| The task |
Print the lines that run from the line with "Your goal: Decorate" to the line with "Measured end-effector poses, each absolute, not", keeping both end lines, exactly as they appear in the entries below, and nothing else.

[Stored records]
--- START ---
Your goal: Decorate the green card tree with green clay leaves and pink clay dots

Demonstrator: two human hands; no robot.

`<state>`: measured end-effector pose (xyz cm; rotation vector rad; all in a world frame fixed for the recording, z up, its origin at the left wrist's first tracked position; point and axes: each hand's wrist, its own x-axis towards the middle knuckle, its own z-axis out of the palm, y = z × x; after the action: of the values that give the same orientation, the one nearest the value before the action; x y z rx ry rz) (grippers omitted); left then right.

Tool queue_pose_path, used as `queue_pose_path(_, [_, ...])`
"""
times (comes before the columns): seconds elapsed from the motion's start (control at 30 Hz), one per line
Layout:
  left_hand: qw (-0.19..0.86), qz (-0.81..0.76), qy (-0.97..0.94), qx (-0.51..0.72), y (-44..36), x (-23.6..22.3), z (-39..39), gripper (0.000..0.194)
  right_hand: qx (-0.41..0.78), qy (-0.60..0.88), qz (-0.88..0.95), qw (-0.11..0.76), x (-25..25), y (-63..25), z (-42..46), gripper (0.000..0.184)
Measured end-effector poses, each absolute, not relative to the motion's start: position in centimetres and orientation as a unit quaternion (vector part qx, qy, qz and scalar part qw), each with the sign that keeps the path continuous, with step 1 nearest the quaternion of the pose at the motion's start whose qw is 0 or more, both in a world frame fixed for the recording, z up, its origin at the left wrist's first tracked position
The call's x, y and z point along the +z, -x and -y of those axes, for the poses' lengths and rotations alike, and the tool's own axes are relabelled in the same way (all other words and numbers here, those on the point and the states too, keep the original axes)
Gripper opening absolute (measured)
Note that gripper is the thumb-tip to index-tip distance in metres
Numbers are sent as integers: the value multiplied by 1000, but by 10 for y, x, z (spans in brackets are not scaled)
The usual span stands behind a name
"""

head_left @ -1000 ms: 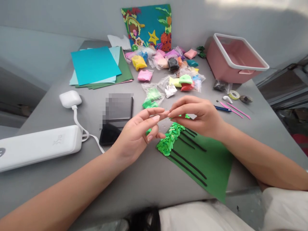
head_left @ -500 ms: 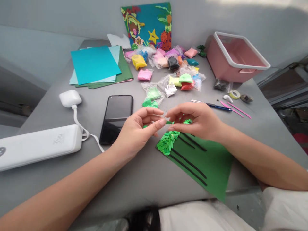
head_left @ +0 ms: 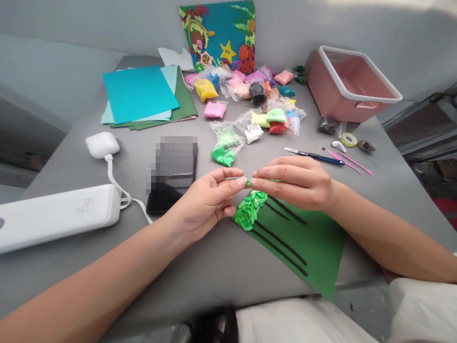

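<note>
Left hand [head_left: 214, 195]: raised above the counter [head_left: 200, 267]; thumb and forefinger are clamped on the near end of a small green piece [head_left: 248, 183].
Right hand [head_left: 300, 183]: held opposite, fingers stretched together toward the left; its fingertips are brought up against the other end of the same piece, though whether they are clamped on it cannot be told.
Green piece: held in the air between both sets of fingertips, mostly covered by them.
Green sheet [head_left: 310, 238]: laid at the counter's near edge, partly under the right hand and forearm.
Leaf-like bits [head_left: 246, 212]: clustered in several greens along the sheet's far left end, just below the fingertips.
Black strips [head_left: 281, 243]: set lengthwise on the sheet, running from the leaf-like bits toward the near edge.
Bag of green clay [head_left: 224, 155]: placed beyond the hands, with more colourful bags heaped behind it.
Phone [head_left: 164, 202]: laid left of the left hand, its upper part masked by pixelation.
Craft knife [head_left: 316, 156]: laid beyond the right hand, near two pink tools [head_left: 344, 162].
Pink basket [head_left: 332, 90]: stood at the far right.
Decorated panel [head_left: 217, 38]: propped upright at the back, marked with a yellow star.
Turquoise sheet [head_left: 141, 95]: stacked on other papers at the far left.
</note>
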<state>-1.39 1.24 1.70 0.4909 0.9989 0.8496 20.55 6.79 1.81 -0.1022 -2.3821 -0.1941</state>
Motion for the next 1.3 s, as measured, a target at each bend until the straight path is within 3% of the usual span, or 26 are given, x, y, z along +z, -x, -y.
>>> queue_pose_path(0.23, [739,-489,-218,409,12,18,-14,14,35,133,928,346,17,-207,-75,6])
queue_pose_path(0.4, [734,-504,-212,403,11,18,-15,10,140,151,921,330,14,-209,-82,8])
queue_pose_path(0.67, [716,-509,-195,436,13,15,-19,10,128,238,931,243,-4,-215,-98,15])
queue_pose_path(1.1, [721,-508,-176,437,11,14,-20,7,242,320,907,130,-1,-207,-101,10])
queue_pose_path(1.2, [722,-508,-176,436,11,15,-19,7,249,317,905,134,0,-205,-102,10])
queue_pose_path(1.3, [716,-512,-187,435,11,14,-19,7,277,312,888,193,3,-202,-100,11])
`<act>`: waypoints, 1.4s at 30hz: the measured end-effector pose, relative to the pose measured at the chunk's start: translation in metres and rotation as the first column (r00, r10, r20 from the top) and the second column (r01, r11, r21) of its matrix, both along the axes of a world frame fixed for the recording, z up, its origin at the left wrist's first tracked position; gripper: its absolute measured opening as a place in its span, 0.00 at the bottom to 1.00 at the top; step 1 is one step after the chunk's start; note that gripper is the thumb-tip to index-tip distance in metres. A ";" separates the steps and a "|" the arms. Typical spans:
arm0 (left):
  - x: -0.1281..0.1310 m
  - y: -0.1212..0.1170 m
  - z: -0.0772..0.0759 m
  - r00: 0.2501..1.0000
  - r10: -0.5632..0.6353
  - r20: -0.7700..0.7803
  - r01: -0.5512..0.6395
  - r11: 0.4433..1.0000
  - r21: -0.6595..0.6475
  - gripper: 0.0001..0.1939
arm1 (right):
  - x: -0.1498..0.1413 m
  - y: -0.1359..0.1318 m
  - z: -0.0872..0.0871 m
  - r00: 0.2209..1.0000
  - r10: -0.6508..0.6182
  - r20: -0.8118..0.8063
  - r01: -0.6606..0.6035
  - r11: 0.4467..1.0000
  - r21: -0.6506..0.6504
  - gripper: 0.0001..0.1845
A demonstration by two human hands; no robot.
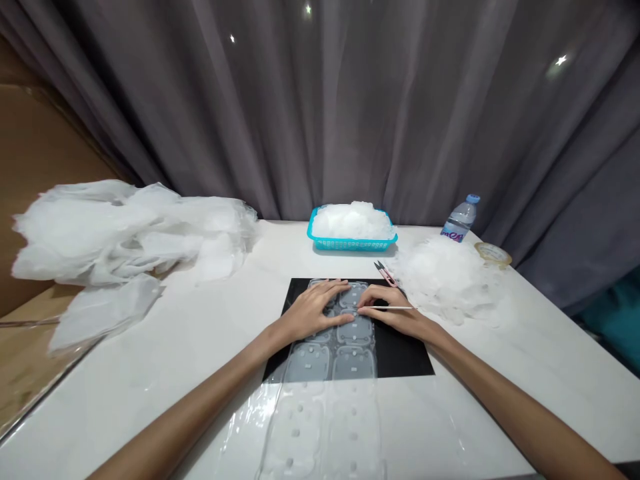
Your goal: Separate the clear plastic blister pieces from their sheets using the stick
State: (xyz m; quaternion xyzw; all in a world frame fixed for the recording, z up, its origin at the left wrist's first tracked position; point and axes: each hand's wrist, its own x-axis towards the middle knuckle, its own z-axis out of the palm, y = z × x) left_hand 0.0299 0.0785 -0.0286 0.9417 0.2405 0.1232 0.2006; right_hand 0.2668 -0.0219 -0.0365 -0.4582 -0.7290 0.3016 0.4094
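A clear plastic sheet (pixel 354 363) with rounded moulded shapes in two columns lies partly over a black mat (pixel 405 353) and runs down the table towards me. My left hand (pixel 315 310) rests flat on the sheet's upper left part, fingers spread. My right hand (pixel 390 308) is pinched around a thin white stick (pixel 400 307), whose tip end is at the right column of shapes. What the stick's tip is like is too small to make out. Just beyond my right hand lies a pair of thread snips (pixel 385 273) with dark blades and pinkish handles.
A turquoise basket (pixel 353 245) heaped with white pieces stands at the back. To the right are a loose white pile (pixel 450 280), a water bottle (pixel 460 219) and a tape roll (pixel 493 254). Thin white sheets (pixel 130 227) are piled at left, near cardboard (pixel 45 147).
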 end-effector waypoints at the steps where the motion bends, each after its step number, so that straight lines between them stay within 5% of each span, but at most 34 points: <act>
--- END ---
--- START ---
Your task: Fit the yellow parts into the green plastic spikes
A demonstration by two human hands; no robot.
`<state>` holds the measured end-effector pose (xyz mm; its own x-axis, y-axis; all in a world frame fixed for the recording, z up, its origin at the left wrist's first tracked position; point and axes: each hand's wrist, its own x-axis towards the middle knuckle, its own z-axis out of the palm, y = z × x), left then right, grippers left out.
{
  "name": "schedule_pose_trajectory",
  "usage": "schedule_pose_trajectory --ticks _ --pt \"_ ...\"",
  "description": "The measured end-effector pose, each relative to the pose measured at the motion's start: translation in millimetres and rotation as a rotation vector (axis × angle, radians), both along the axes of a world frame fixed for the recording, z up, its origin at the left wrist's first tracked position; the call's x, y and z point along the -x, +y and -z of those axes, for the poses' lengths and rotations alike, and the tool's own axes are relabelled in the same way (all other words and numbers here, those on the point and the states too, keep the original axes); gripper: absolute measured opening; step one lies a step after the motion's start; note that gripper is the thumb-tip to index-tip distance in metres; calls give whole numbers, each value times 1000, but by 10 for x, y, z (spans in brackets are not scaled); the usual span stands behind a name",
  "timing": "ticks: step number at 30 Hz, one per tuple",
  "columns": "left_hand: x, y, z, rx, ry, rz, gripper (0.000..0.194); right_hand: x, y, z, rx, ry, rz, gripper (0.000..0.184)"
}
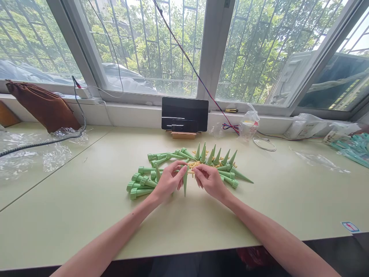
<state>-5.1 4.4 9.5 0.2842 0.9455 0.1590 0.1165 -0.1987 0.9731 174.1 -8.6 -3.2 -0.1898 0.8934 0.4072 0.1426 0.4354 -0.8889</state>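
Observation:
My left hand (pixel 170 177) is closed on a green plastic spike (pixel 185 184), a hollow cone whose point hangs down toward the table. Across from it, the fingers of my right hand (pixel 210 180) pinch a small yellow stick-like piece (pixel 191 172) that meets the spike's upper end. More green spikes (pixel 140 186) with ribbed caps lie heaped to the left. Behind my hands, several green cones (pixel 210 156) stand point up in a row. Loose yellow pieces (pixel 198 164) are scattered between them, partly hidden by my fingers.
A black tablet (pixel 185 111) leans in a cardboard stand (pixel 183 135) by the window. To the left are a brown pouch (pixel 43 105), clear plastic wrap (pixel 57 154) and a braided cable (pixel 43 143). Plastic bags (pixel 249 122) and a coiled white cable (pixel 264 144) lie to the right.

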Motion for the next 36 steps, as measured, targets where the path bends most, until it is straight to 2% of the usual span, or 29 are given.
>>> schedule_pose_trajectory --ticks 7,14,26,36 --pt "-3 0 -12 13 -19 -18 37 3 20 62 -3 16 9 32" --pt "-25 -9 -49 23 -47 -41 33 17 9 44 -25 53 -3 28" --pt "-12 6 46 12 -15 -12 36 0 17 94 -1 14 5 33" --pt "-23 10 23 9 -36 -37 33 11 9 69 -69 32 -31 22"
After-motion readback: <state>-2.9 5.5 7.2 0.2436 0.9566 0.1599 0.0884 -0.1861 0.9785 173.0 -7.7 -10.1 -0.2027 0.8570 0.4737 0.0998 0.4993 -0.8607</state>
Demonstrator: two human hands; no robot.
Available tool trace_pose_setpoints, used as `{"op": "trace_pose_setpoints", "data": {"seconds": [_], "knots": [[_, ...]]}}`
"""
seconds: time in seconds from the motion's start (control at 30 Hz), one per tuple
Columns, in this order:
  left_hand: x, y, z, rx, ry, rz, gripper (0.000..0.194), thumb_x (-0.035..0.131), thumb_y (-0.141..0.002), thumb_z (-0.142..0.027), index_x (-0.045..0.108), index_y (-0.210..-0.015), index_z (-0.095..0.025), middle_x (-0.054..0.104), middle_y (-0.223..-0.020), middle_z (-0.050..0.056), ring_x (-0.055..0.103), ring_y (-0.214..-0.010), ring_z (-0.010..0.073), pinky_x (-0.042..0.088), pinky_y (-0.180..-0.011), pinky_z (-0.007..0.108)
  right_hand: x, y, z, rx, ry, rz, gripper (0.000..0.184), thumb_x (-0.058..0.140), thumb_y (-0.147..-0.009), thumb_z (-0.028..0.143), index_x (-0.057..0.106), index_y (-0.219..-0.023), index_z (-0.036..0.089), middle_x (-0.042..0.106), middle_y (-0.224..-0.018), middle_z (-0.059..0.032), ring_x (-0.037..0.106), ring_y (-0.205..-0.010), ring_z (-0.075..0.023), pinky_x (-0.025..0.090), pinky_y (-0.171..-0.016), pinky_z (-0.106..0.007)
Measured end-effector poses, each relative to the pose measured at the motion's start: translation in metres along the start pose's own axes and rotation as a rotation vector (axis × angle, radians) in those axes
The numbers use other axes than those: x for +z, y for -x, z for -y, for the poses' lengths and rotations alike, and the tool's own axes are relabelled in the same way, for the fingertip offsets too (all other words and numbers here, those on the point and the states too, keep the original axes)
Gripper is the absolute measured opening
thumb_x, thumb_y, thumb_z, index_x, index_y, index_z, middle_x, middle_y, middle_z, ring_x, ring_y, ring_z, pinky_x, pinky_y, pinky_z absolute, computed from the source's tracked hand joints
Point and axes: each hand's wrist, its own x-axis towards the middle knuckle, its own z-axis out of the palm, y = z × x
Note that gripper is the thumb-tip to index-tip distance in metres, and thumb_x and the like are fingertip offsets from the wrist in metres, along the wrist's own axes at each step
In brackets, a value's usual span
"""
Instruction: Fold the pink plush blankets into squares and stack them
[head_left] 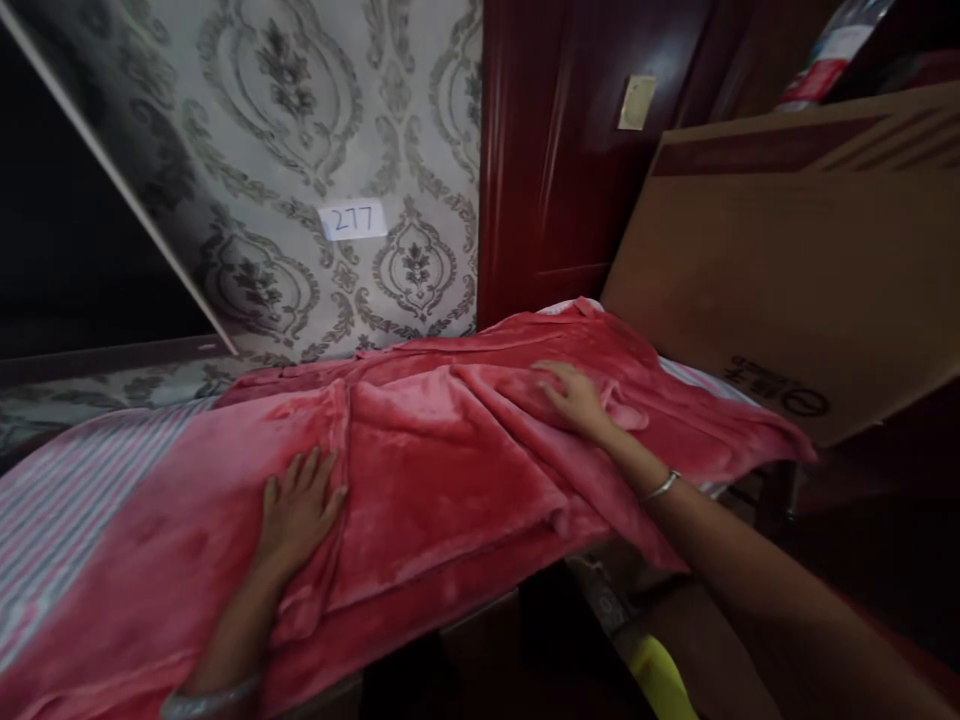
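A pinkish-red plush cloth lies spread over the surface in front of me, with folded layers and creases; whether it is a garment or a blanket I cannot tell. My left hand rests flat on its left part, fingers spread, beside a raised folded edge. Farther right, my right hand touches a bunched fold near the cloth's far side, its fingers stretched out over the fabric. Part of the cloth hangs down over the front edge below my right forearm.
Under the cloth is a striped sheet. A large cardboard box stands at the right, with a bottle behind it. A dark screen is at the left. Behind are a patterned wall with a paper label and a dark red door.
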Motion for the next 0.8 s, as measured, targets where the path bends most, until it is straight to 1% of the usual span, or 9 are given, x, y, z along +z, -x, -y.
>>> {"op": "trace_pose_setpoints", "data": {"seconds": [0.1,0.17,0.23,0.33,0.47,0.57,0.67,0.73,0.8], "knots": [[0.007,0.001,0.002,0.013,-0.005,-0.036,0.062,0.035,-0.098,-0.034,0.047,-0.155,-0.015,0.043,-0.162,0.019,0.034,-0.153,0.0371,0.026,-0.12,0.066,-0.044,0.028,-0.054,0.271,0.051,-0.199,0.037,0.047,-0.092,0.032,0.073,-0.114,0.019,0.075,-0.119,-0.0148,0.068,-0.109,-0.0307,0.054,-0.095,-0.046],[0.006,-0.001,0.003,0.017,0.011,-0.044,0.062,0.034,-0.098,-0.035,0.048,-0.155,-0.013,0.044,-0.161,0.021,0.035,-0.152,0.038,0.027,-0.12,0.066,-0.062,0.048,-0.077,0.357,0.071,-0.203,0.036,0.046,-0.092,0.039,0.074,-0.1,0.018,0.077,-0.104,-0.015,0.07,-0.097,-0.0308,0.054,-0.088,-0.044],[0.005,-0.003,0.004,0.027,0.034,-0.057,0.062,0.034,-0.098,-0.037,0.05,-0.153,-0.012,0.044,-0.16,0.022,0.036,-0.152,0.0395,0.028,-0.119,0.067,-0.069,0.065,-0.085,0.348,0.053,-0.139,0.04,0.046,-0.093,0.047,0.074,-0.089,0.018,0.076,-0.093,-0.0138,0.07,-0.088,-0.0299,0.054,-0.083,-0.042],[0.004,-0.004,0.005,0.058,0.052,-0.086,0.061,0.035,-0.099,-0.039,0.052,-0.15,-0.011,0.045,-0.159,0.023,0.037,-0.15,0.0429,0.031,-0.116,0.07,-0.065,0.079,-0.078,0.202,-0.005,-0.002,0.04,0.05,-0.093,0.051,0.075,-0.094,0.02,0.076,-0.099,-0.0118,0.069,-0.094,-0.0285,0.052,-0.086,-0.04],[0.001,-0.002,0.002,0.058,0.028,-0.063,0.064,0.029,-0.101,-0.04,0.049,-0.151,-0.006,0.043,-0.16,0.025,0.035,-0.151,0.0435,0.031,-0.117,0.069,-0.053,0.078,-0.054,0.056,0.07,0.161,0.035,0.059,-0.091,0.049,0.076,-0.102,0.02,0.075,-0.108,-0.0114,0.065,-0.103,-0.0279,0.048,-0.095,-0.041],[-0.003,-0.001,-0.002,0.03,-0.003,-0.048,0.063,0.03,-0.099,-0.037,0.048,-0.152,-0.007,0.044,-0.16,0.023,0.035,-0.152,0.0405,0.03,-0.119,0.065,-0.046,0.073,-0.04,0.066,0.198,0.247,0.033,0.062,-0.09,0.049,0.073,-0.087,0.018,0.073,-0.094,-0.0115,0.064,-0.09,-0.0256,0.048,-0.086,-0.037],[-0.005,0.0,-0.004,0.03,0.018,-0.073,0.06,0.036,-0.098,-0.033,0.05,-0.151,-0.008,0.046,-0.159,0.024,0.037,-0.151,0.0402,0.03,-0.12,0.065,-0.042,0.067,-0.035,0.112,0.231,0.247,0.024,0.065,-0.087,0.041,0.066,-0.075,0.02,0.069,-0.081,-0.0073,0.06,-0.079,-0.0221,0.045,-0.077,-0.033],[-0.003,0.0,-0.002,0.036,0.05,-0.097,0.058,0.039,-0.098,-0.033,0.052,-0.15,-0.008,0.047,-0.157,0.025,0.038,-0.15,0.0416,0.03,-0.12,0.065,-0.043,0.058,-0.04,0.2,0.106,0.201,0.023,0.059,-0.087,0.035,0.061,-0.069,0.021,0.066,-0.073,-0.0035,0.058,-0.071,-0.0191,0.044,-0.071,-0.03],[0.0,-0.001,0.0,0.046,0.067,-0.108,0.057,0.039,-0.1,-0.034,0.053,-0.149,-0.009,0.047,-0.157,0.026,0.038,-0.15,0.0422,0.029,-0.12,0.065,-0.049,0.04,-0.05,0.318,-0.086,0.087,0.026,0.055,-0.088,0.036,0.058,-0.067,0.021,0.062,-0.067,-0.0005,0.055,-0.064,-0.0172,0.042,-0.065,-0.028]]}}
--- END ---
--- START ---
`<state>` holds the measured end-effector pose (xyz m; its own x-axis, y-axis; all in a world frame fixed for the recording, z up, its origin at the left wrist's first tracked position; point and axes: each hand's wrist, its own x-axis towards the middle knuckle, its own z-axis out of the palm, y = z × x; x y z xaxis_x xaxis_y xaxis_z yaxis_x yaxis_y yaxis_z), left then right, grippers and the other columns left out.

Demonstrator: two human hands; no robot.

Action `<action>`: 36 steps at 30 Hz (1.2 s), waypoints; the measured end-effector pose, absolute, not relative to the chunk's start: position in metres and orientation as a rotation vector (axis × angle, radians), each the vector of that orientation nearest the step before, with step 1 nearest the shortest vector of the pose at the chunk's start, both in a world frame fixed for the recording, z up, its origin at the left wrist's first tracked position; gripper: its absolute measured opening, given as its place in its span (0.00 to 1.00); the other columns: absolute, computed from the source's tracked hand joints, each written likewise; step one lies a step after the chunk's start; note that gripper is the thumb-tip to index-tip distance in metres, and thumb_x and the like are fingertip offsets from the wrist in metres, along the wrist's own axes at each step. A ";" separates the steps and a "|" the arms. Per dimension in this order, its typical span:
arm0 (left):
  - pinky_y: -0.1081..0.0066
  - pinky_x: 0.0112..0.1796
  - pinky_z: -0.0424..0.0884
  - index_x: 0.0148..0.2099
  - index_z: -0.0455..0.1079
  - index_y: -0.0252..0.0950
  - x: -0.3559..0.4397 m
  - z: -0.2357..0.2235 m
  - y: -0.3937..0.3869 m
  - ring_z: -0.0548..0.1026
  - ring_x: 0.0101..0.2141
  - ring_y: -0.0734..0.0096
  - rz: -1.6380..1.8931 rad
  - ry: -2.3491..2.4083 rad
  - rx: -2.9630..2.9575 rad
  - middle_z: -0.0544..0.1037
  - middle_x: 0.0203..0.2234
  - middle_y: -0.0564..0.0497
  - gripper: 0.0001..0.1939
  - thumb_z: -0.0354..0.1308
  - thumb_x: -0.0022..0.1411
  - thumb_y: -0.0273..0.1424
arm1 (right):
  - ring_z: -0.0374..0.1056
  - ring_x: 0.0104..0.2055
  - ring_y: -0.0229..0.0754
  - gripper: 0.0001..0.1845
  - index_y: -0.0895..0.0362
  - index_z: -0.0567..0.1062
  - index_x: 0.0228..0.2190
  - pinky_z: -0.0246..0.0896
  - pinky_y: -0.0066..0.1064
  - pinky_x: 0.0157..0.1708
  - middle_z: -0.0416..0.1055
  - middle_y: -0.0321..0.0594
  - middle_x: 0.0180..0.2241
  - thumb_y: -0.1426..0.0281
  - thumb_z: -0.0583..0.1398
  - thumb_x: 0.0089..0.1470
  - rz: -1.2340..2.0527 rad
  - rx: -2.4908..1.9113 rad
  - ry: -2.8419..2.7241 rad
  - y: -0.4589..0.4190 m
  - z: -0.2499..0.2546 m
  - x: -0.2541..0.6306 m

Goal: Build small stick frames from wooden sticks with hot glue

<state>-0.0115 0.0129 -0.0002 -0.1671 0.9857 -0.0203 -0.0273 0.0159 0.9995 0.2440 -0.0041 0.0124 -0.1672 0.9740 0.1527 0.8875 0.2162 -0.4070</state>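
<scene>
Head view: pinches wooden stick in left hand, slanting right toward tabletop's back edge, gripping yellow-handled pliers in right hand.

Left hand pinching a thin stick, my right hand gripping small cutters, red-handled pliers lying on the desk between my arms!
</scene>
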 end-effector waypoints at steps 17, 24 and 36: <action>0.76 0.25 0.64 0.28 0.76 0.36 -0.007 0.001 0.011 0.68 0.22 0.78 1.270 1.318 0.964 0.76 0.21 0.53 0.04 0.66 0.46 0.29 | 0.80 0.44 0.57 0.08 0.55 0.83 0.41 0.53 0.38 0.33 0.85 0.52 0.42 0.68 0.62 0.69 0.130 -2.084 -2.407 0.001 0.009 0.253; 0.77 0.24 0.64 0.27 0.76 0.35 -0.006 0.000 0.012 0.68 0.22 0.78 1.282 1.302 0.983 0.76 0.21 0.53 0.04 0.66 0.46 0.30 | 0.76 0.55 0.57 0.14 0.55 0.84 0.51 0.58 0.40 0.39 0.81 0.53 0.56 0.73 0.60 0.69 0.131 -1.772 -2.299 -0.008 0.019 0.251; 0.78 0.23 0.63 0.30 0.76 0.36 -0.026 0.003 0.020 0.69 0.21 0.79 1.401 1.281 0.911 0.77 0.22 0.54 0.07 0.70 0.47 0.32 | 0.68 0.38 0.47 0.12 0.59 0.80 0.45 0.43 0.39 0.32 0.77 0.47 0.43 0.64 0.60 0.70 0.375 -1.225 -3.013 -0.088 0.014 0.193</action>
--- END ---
| Exercise response |
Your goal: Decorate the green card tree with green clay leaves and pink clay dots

Demonstrator: two human hands; no robot.

`<state>`: measured end-effector pose (xyz cm; rotation vector rad; all in a world frame fixed for the recording, z up, its origin at the left wrist's first tracked position; point and axes: each hand's wrist, its own x-axis towards the middle knuckle, its own z-axis out of the palm, y = z × x; after the action: of the values that give the same orientation, the one nearest the value before the action; x y z rx ry rz) (grippers omitted); left then right.

Tool queue_pose_path, used as `queue_pose_path(_, [_, ...])`
"""
times (comes before the columns): seconds elapsed from the motion's start (control at 30 Hz), one per line
Layout:
  left_hand: qw (-0.19..0.86), qz (-0.81..0.76), qy (-0.97..0.94), qx (-0.51..0.72), y (-44..36), x (-23.6..22.3), z (-39..39), gripper (0.000..0.194)
  right_hand: qx (-0.41..0.78), qy (-0.60..0.88), qz (-0.88..0.95), qw (-0.11..0.76), x (-25..25), y (-63..25), z (-42..46), gripper (0.000..0.184)
Measured end-effector poses, each absolute, not relative to the motion's start: position in centimetres and orientation as a unit quaternion (vector part qx, qy, qz and scalar part qw), each with the sign that keeps the path continuous, with step 1 nearest the quaternion of the pose at the motion's start whose qw is 0 or more, both in a world frame fixed for the recording, z up, its origin at the left wrist's first tracked position

Nothing else is required to complete this exercise.